Welcome to This Awful/Awesome Life! My name is Frances Joyce. I am the publisher and editor of this magazine. We'll be exploring different topics each month to inform, entertain and inspire you. Meet new authors, sharpen your brain and pick up a few tips on life, love, entertaining and business. Enjoy and please share!

March 2024 Dare to Believe - Hugh Franklin and Elizabeth Cochrane (Nellie Bly) by Fran Joyce

This month we are featuring feminists. The two I have selected are unique. Born into wealth and privilege in England, Hugh Franklin decided to embrace the Women’s Suffrage Movement. He was among a small minority of men who lent their support to this cause.

Franklin was one of only a few men ever to be arrested at a Women’s Suffrage rally. His methods were brazen and unorthodox. Elizabeth Cochrane (aka Elizabeth Cochran) was better known by her pen name Nellie Bly. She was an American journalist and pioneer in her field, suffragist, inventor, and activist. Bly’s investigative journalism helped change the way women were regarded and treated in the United States.

Hugh Franklin (1889-1962) was a British suffragist and politician. He was born into a wealthy Anglo-Jewish family in London in 1889. He was educated at Clifton College and moved to Gonville and Caius College, Cambridge to study engineering. After his first year, Franklin angered his father by renouncing his religion and attending a speech made by Emmeline Pankhurst about women’s suffrage. He also transferred his major from engineering to economics and sociology.

Franklin became an active member of the Women’s Social and Political Union(WSPU), the Young Purple White and Green Club, and the Men’s Political Union for Women’s Enfranchisement. Franklin was so passionate about his new calling that he temporarily left Cambridge to promote the WSPU in London. When he returned to his studies, Franklin had lost interest. In 1910, he left Cambridge without a degree.

Franklin’s father disowned him over his religious views, but other members of the family did not abandon him. With his uncle’s help, Franklin was able to secure a position as a private secretary to the Secretary of the general Post Office, but his support of women’s suffrage and his participation in The Black Friday Rally put an end to that position.

At the rally on Parliament on November 18, 1910, The Conciliation Bill which would have granted limited suffrage to female property owners didn’t pass. Three-hundred angry and frustrated suffragists descended on the Palace of Westminster. The police reacted swiftly and violently to quell the disturbance. Many suffragists were injured.

Franklin took personal umbrage of the way Winston Churchill, then the Home Secretary, mobilized the police during the incident. He began following Churchill and heckling him at public meetings. He even went so far as to attack Churchill with a dog whip on a train. Franklin served six weeks in prison for the assault. In 1911, he was sentenced to another month for throwing rocks at Churchill’s house.
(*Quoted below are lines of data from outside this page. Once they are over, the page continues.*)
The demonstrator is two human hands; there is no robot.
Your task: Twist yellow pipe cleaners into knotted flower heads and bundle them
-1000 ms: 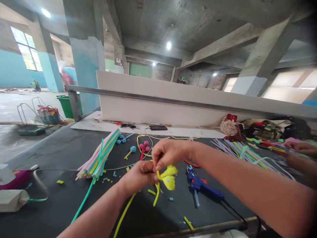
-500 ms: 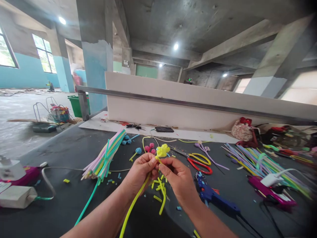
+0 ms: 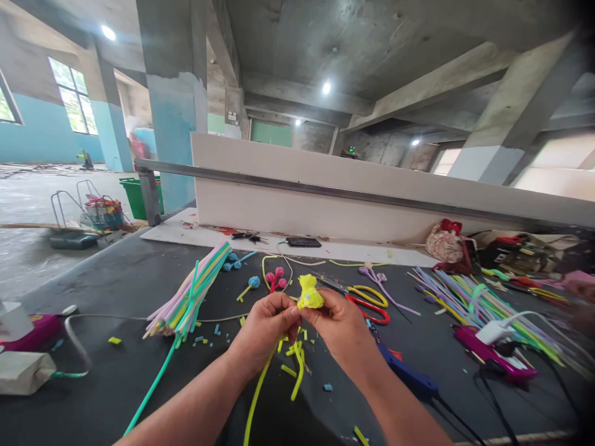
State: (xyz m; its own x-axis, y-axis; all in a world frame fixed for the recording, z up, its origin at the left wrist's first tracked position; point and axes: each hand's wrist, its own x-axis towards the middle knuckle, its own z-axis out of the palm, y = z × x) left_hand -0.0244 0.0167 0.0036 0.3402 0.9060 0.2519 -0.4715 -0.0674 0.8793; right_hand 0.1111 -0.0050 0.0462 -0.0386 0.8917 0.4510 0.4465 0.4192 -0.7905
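Observation:
A fuzzy yellow pipe-cleaner flower [image 3: 308, 292] is held up between both hands over the dark table. My left hand [image 3: 269, 325] is closed in a pinch at the flower's left side and base. A long yellow pipe cleaner [image 3: 255, 402] trails down from beneath that hand. My right hand [image 3: 337, 325] pinches the flower from the right with thumb and fingers. Cut yellow pieces [image 3: 297, 365] lie below the hands. Behind them are a pink pipe-cleaner flower cluster [image 3: 277, 280] and a blue one [image 3: 253, 282]. Scissors [image 3: 369, 303] with red and yellow handles lie beyond my right hand.
A blue glue gun [image 3: 411, 371] lies right of my right forearm, partly hidden. Pipe-cleaner bundles lie left [image 3: 188, 294] and right [image 3: 483, 300]. A magenta power strip [image 3: 497, 359] has cords. A phone [image 3: 303, 242] lies at the back. A blurred hand [image 3: 581, 291] appears at far right.
The yellow flower has tipped toward the camera, and a pale spot now shows on it. My right fingers have moved onto the flower itself. The view has shifted slightly.

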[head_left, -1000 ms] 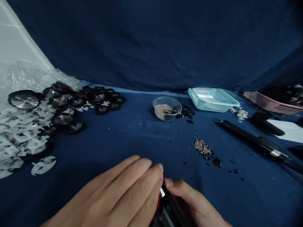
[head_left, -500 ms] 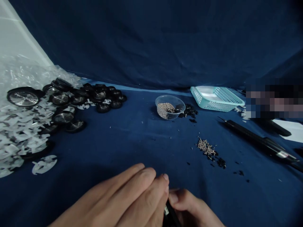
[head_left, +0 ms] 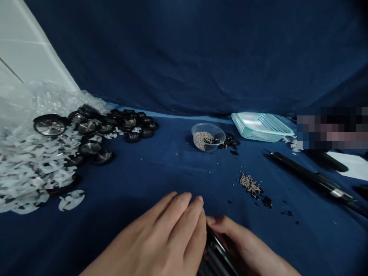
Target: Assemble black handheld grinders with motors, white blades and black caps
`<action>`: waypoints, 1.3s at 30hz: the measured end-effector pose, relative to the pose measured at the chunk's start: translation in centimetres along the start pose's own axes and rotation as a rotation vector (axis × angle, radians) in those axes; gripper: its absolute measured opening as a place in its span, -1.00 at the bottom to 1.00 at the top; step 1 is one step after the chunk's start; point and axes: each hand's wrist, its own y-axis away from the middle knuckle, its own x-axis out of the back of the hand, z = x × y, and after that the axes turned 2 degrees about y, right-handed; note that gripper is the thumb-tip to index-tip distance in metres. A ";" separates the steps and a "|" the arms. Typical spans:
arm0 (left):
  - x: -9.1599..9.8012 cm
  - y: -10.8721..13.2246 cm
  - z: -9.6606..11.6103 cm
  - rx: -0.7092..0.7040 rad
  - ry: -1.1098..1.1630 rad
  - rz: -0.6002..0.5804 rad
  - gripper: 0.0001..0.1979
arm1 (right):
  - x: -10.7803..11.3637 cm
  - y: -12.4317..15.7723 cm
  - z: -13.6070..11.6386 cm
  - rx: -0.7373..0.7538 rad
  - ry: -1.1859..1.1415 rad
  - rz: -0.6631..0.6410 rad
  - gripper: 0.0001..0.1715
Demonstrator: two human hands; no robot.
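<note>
Clasping blk part over cloth; L fingers together, R fingers curled (curtain behind).

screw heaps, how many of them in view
2. One heap sits in the clear bowl; a second heap lies loose on the blue cloth, beyond the right hand. Others may be hidden.
</note>
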 end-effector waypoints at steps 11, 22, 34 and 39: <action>-0.1 -3.1 -1.2 0.006 0.072 -0.222 -0.80 | -0.2 -1.3 -1.8 -0.221 0.336 -0.002 -0.30; -0.3 -3.0 -1.6 0.026 0.075 -0.290 -0.74 | -1.9 1.1 -3.5 0.485 1.597 0.225 -0.79; -2.8 -2.8 -1.1 0.056 0.090 -0.342 -0.77 | -2.1 -1.4 -1.3 0.534 2.201 0.530 -0.89; -3.6 -2.3 -0.9 0.078 0.077 -0.336 -0.73 | -2.3 -2.3 -1.0 0.559 2.288 0.456 -0.81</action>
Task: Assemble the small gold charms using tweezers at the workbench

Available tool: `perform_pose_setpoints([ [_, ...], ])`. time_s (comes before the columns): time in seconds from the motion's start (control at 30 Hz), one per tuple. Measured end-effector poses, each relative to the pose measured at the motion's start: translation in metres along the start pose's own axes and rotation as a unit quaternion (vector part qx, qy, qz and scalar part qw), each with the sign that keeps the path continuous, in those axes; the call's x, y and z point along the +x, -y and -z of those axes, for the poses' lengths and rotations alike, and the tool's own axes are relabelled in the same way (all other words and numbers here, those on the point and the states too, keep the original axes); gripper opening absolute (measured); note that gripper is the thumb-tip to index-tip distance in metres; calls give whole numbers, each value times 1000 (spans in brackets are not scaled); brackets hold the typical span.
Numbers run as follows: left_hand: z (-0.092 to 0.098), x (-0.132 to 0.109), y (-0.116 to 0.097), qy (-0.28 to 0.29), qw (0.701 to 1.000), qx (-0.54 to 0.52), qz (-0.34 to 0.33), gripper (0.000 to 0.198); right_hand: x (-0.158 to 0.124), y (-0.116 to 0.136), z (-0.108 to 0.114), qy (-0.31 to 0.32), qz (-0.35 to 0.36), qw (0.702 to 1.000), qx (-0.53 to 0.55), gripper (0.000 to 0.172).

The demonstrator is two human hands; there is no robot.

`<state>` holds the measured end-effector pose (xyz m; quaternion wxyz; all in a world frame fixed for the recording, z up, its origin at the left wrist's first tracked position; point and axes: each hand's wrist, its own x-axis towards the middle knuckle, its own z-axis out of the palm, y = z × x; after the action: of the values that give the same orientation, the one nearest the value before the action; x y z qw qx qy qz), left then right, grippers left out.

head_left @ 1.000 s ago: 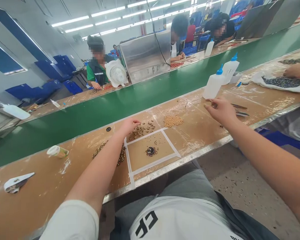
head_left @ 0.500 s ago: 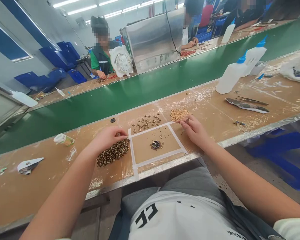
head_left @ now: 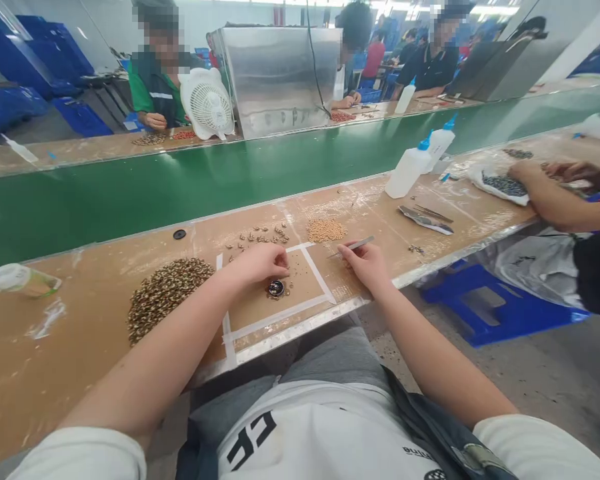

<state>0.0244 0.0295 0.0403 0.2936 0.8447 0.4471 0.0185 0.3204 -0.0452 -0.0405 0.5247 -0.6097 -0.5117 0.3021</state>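
Note:
My left hand (head_left: 263,261) rests inside a white taped square (head_left: 310,257) on the brown bench, fingers curled just above a small round dark piece (head_left: 276,288). Whether it pinches anything is hidden. My right hand (head_left: 364,264) lies at the square's right edge, closed on metal tweezers (head_left: 356,245) that point up and left. A heap of small bronze parts (head_left: 165,293) lies left of my left arm. Scattered metal bits (head_left: 260,237) and a pile of tan beads (head_left: 326,230) sit beyond the square.
A green conveyor belt (head_left: 130,193) runs behind the bench. Two white squeeze bottles with blue caps (head_left: 410,170) stand at right, beside a flat foil piece (head_left: 425,220). A co-worker's arm (head_left: 550,193) reaches over a bag of dark parts (head_left: 500,183). A white cup (head_left: 17,280) lies at left.
My left hand moved from the bronze heap into the taped square by the round piece. My right hand now holds tweezers. The view swung, bringing the co-worker's arm in.

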Motion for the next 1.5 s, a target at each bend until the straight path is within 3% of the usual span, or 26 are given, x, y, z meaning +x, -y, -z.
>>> perform_pose_setpoints([
  [0.33,-10,-1,8,-13,1000,-18,-12,5,1,-2,-1,35,3,999,4,56],
  [0.57,-4,-25,17,-93,995,-33,29,5,25,-3,-4,-14,2,1000,-17,55],
  [0.77,-8,-47,26,-223,956,-175,80,16,25,-2,-7,-14,-5,999,-32,56],
  [0.93,-23,-39,27,-230,915,-329,27,17,18,4,-8,-20,5,999,-42,49],
  [1.03,-31,-34,27,-180,872,-455,1,17,9,19,-21,-21,50,998,-11,41],
  [1.1,-34,-34,28,-160,860,-485,-4,10,3,33,-37,-10,94,995,19,36],
  [1.3,-34,-38,30,-180,862,-473,22,18,-1,61,-91,28,231,971,58,32],
  [1.5,-34,-41,24,-240,876,-418,-19,32,-2,57,-107,52,317,946,45,22],
])
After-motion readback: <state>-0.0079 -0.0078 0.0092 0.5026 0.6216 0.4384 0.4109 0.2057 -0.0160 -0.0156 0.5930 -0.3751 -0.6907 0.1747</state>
During his incarceration, Franklin participated in hunger strikes started by suffragists to bring attention to the plight of women under current British law. He and others were repeatedly “force fed.” These forced feedings turned Franklin’s attention to the need for prison reform.

In 1912, Franklin set fire to a railway carriage. He fled the scene and spent months in hiding before being captured. For this offense, Franklin was sentenced to six months in prison. He was “force fed 114 times during his captivity. He grew so weak that he was released early under the new Prisoners (Temporary Release for Ill Health) Act of 1913. Franklin was the first prisoner released under the new act. Franklin fled the country as the end date for his release drew near.

In 1915, Franklin married Elsie Duval, a fellow suffragist. They were married until her death in 1919 during the Spanish Flu epidemic. In 1921, he married Elsie Tuck. When Tuck would not convert to Judaism, Franklin’s father legally disinherited him.

When World War One broke out, Franklin’s eyesight was too poor for military service, but he returned to England to work in a munitions plant to support the war effort. He stopped all militant activities and charted a new course for his life involving politics.

In 1931, Franklin joined the Labour Party and unsuccessfully attempted to become an MP. He did succeed in local politics winning a seat on Middlesex County Council, and later joined the Labour Party National executive Committee. He died in 1962.

Because of Franklin’s gender and social standing, he faced milder consequences for his actions. If a woman had stalked and assaulted Winston Churchill, she would have probably ended up committed to an asylum for the criminally insane.

Elizabeth Cochran (1864-1922) was born in Pennsylvania. Her father started out as a laborer and mill worker before buying a mill and most of the land surrounding his family’s farmhouse. He later became a merchant, postmaster, and associate justice.

Michael Cochran had ten children with his first wife and five more children with his second wife, Mary. Elizabeth was his thirteenth daughter. He died when Elizabeth was six years old.

When she was a teenager, Elizabeth changed the spelling of her surname to include an “e” at the end.

In 1879, she enrolled at Indiana Normal school (now Indiana University of Pennsylvania), but had to drop out after her first term for monetary reasons.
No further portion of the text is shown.